▸ DESCRIPTION OF THE TASK
Below is a block of entries; repeat exactly the lines starting at the line that contains "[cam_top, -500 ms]" and ending at the line that contains "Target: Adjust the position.", both included.

▸ EXERCISE MATERIAL
★ ★ ★ ★ ★
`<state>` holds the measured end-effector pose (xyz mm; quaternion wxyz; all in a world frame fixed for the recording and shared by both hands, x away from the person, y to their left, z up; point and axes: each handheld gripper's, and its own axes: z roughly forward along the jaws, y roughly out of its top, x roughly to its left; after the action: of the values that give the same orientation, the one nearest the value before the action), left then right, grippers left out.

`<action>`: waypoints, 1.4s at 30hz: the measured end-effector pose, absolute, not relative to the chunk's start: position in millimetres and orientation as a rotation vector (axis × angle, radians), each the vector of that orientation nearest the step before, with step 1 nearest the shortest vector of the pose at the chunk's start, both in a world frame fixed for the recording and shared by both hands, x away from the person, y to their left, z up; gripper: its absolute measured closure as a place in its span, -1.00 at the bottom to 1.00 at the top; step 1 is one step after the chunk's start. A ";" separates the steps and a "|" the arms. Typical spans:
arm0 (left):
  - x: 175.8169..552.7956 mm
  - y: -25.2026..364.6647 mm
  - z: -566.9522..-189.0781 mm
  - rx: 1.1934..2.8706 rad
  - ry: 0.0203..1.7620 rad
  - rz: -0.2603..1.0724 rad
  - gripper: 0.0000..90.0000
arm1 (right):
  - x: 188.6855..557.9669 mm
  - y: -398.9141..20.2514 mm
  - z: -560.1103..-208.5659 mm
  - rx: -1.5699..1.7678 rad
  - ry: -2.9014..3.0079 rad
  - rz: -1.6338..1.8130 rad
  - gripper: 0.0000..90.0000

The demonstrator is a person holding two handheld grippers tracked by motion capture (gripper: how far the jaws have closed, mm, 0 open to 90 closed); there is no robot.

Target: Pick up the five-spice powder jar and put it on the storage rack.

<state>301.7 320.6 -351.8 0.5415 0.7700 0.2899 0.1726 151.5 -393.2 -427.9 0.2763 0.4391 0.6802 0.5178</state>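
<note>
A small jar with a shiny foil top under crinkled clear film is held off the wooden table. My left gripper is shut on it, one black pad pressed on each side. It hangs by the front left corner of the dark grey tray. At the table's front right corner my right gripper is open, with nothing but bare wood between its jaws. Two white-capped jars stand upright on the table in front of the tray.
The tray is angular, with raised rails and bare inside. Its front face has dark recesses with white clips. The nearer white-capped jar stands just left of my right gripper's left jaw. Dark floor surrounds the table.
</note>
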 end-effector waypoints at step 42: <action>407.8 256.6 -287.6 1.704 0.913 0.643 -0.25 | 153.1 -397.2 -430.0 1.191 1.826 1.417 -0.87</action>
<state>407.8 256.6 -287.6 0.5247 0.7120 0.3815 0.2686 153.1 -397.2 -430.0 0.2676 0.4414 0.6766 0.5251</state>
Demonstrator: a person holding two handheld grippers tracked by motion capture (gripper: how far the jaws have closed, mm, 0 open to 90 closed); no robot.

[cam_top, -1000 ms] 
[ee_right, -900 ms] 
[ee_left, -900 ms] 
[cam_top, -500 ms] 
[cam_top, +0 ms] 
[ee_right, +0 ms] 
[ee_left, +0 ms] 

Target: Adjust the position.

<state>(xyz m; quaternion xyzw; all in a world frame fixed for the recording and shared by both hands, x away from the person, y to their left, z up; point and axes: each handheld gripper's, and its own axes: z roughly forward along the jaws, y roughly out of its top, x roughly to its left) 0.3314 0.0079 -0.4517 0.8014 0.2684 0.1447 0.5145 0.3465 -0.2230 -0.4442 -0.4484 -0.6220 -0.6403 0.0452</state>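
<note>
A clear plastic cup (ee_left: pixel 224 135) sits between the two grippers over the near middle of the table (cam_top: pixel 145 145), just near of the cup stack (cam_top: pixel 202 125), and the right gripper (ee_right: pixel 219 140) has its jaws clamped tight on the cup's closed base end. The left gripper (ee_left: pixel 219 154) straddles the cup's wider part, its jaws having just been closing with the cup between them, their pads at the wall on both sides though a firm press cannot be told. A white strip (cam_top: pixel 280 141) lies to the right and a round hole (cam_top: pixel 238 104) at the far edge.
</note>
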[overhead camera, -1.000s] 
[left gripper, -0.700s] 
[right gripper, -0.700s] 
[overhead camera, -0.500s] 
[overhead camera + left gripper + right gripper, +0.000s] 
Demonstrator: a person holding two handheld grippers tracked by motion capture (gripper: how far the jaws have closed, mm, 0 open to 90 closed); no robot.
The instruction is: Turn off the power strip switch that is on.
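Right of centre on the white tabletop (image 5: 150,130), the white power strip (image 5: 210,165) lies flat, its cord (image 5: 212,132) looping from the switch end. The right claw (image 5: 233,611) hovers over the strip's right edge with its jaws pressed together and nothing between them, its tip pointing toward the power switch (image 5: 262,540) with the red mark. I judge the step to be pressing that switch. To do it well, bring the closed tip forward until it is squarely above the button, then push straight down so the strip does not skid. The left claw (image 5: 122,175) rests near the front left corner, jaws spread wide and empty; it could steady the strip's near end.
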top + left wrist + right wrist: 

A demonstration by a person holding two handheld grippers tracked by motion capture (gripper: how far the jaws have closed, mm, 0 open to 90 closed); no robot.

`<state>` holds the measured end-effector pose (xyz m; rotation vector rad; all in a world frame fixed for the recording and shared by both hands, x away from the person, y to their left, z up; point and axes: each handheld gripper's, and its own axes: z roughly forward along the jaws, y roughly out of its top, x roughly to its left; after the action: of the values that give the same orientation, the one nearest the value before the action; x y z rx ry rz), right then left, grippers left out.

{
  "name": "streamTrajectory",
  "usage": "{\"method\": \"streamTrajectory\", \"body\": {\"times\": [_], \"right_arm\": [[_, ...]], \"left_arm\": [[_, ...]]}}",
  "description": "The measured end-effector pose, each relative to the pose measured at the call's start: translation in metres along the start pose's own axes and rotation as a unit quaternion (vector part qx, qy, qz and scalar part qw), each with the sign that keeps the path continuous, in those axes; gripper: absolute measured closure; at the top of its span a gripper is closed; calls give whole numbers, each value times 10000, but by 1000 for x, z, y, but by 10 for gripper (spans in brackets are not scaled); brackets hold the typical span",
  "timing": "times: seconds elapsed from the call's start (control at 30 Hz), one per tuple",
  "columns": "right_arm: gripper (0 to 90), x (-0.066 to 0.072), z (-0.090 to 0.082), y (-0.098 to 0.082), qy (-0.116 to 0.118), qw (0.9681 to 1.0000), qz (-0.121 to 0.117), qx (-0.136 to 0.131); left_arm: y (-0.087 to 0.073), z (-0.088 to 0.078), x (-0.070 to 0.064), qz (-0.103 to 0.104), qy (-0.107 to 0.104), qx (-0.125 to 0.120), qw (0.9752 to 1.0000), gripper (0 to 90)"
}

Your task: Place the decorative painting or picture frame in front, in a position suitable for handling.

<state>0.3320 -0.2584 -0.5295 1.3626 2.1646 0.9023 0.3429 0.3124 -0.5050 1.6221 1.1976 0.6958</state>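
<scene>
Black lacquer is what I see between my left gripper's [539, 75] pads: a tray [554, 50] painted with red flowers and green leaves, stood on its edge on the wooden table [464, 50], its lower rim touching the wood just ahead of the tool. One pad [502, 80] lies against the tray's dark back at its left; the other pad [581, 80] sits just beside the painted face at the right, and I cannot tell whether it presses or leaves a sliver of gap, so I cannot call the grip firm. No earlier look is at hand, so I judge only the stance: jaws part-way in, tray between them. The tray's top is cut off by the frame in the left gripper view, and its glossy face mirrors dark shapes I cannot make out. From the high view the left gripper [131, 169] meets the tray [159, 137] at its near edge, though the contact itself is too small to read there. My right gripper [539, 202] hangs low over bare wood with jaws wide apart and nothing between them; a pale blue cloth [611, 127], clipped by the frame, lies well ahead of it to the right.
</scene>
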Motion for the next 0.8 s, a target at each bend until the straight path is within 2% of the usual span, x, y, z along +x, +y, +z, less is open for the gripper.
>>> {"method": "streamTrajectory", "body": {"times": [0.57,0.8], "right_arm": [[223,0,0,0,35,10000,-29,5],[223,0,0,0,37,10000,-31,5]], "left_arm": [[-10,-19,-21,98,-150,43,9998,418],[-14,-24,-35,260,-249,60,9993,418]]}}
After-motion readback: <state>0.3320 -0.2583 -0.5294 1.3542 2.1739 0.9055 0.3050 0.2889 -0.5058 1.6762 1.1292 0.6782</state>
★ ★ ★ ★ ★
▸ FINISHED EXERCISE
[cam_top, -500 ms] 
[cam_top, +0 ms] 
[ee_right, +0 ms] 
[ee_left, +0 ms] 

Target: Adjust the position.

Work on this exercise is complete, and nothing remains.